Il Vizzarro.it - quotidiano online
Direttore responsabile: Bruno Greco
Redazione: Salvatore Albanese, Alessandro De Padova
Reg. n. 4/2012 Tribunale VV
Ci sono grosse rughe scavate sul volto della Calabria. Attorno a quegli occhi sempre più pigri e dolenti di una regione in raccolta, che muore, lentamente si spegne.
Lo capisci quando l’ennesimo tuo amico, parente o vicino di casa, va via dal suo paese. Dal tuo paese. Così qualcun altro, così troppi ormai. È arrivato l’autunno della crisi. Un cambio di stagione incastonato in un tempo gramo. Propedeutico all’inverno. Un grigiore che pesa di più sulle spalle della generazione senza lavoro, i giovani, ma che non risparmia neanche i più adulti.

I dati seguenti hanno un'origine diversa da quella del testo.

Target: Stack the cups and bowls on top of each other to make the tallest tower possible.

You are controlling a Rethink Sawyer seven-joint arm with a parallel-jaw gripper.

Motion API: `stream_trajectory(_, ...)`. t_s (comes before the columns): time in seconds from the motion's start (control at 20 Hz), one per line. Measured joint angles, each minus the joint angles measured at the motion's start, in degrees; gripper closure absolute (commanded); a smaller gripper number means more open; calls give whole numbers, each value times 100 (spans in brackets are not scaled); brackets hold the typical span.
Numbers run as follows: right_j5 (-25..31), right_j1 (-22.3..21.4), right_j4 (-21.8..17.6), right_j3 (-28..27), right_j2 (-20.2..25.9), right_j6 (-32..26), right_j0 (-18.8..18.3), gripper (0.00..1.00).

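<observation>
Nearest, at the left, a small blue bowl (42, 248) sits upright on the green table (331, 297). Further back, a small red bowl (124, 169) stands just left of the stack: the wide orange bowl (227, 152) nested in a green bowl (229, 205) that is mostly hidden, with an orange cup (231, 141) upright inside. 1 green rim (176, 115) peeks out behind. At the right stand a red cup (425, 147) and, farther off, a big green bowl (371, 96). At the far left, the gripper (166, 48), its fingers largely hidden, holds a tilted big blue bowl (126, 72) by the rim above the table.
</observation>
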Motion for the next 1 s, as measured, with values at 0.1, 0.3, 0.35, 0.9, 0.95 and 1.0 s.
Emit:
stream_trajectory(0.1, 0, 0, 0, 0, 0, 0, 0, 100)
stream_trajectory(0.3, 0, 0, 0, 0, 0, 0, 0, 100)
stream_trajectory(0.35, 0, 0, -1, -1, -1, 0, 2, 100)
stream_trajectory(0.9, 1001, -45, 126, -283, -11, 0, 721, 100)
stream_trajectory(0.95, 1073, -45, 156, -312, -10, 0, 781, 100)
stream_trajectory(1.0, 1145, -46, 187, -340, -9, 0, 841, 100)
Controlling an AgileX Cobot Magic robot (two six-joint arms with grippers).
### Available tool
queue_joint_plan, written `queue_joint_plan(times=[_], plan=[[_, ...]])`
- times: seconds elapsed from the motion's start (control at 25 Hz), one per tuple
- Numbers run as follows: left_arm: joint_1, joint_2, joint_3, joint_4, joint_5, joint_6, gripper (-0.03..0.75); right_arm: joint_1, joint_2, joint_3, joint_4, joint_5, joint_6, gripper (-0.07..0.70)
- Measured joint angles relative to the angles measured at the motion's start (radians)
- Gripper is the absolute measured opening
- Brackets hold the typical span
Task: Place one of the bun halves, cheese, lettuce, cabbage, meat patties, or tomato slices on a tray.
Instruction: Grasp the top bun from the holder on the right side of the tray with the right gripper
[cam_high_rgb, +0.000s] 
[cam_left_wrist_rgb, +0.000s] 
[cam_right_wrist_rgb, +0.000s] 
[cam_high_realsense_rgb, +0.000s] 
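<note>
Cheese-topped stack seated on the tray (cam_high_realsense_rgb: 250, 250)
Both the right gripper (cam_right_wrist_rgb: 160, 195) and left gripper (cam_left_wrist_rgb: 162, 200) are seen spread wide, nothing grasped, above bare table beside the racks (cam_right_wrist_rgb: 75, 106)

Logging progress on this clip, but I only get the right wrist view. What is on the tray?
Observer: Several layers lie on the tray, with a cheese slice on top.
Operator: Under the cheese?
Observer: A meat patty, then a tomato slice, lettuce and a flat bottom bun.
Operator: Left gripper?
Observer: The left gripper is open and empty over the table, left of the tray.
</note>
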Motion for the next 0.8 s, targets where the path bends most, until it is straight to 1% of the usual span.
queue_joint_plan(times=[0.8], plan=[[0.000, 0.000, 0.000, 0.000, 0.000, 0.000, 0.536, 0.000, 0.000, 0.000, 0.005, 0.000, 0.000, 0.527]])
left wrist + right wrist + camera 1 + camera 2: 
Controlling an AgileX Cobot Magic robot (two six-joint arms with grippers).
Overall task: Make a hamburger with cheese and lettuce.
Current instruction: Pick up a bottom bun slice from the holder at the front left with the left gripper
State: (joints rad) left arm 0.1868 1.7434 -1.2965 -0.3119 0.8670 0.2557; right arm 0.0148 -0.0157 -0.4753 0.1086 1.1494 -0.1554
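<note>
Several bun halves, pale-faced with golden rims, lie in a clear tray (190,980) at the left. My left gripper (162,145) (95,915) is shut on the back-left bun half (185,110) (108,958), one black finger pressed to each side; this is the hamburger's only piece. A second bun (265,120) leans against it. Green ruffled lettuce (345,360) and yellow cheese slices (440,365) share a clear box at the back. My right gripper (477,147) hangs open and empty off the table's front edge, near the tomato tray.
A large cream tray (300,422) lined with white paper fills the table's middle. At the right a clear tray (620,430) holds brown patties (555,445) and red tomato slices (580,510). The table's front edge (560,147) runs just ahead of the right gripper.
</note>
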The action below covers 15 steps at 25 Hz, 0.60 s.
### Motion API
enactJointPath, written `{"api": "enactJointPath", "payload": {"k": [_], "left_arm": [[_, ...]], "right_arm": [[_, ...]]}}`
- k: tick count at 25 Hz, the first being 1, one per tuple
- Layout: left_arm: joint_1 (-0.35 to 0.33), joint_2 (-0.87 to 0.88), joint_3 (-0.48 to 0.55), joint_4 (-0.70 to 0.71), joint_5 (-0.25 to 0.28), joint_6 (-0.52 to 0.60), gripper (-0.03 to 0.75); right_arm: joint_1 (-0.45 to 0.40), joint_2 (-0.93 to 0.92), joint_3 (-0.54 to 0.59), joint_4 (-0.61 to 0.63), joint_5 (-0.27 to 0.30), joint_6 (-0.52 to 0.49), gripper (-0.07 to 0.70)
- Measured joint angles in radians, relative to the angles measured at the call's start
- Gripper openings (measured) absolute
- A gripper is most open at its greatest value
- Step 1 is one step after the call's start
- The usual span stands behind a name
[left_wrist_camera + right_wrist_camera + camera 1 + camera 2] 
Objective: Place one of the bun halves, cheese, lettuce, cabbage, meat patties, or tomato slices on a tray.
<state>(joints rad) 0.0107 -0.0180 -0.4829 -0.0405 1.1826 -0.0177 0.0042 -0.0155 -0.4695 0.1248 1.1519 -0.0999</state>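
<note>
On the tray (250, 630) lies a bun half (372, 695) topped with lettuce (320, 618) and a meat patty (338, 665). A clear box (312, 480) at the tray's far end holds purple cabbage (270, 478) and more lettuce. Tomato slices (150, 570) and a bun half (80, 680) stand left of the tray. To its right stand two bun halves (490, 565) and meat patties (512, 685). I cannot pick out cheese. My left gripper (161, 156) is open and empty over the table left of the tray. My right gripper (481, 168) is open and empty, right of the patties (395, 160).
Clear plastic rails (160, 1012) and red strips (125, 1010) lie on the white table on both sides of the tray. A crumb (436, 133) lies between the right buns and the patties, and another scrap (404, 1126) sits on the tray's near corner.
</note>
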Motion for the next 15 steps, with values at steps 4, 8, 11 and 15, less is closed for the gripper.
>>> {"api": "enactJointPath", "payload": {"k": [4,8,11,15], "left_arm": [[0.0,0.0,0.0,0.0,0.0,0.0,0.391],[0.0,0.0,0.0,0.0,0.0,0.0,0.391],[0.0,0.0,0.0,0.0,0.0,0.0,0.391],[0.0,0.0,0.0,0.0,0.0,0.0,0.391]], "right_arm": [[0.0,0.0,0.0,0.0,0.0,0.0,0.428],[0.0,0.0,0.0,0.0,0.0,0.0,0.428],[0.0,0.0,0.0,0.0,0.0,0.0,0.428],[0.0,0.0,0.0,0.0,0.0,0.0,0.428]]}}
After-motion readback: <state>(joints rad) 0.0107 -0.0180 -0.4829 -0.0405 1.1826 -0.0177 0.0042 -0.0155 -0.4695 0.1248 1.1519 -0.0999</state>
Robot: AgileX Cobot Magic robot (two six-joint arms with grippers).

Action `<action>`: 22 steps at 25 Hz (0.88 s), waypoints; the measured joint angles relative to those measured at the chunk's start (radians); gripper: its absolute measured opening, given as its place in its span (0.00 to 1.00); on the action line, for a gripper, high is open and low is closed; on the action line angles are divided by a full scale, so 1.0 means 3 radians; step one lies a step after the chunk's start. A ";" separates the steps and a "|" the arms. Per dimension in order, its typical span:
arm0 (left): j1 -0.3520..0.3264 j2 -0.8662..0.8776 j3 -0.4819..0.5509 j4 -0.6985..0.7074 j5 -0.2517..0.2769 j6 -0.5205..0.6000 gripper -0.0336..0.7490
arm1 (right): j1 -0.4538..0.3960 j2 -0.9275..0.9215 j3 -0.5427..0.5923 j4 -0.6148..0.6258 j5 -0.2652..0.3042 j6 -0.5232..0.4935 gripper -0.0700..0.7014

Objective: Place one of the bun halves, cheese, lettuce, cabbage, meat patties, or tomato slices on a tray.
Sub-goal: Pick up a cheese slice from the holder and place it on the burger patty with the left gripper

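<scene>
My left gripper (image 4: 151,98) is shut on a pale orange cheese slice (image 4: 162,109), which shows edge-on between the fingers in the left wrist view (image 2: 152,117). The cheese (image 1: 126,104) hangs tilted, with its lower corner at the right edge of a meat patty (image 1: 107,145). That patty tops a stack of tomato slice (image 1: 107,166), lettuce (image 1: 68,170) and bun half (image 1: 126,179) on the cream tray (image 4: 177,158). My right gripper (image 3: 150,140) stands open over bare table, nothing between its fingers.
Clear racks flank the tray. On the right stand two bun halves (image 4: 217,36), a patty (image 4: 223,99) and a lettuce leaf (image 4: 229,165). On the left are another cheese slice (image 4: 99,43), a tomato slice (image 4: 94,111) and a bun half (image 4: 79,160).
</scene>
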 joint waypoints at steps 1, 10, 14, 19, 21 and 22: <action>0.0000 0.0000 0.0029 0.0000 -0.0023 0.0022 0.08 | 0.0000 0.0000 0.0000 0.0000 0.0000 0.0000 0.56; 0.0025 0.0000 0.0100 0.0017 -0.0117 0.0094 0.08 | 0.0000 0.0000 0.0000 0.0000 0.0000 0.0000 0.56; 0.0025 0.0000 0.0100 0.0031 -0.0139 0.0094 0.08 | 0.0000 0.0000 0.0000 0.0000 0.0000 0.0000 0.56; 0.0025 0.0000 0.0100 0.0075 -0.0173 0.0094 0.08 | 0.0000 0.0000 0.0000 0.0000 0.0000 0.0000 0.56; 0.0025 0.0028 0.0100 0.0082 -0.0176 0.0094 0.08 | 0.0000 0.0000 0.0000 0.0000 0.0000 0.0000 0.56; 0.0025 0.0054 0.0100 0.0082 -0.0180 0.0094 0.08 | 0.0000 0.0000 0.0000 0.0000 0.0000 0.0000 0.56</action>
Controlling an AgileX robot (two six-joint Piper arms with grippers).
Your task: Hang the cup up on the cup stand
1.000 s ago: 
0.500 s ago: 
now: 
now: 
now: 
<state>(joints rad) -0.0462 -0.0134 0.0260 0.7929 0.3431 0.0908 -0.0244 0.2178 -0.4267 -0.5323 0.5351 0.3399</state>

Andare o restare? Un interrogativo che assilla in maniera sempre più pressante. Un dilemma che angoscia tutti indipendentemente dalla classe sociale, dal titolo di studio, dalla professione. In soli dodici mesi oltre 56mila persone hanno abbandonato le regioni del Meridione d’Italia in cerca di fortuna al Nord. Questo il dato inerente alla emigrazione interna ufficiale, ossia al numero dei cittadini che hanno effettivamente cambiato la propria residenza trasferendosi da un Comune del Sud verso altri posti d’Italia. Cifra preoccupante alla quale si aggiunge quella – molto più complicata da quantificare e allo stesso tempo molto più corposa – degli emigrati che hanno mantenuto la residenza nel proprio paese di origine, ma che, di fatto, si sono ormai stabilizzati in altre città d'Italia, ben distanti dal nostro Mezzogiorno. Tra questi lavoratori, studenti, intere famiglie. Il dato offre il senso dell'ecatombe quando poi si vanno a contare i tanti nuovi emigranti che decidono di trasferirsi addirittura al di fuori dei confini nazionali: in Svizzera, in Germania, in altri paesi del mondo.
Una rotta che si rinnova, dunque, per gli emigranti del Sud, per dei flussi che ritornano a farsi consistenti così come avveniva a metà del secolo scorso, anche se rispetto alle emigrazioni nazionali storiche le calamite non sono più rappresentate da regioni quali la Lombardia ed il Piemonte, ma, piuttosto, dall’Emilia Romagna e dal Trentino Aldo Adige. Infatti, secondo il Rapporto sulle migrazioni interne realizzato di recente dall’Istituto di studi sulle società del Mediterraneo del Cnr e curato da Michele Colucci e Stefano Gallo, proprio queste due regioni hanno raccolto gli esodi maggiori, arrivati in particolare dalla Campania e dalla Calabria, ma anche dalle due isole Sicilia e Sardegna.
Il saldo emigratorio della nostra regione, frutto della differenza annua tra iscrizioni e cancellazioni negli elenchi dei residenti, racconta di una migrazione passiva di circa 12mila persone (solo la Campania è stata capace di fare peggio con 20mila cittadini trasferitisi in altre regioni). In termini assoluti, invece, la regione con il maggior incremento demografico dovuto alla migrazione nazionale interna ufficiale, è stata l’Emilia Romagna capace di guadagnare 10.273 presenze. In proporzione al numero di residenti, il saldo negativo più elevato di tutti i territori provinciali spetta a Napoli, seguito però a ruota da Vibo Valentia, Reggio Calabria, Caltanisetta, Foggia e Crotone. Uno dei comparti occupazionali maggiormente interessato dai flussi migratori è risultato essere quello dell’agricoltura, dove ancora le regioni coinvolte sono la Campania, la Calabria, la Sicilia e la Puglia.
Sembra inequivocabile allora che l’inversione di tendenza, la tanto agognata crescita del Meridione, debba diventare un impegno collettivo che possa trovare corpo però nell’obiettivo di far perdere qualcosa a qualcuno per dare di più a tutti. È un percorso impervio e lungo, forse utopistico, di certo non immediato perché allo stesso tempo sentiamo che avremmo bisogno subito di una casa, di un lavoro vero, di un futuro. Le statistiche ci ricordano che ci vorrebbero 400 anni per recuperare lo svantaggio che separa il Sud dal Nord. Da dove iniziamo?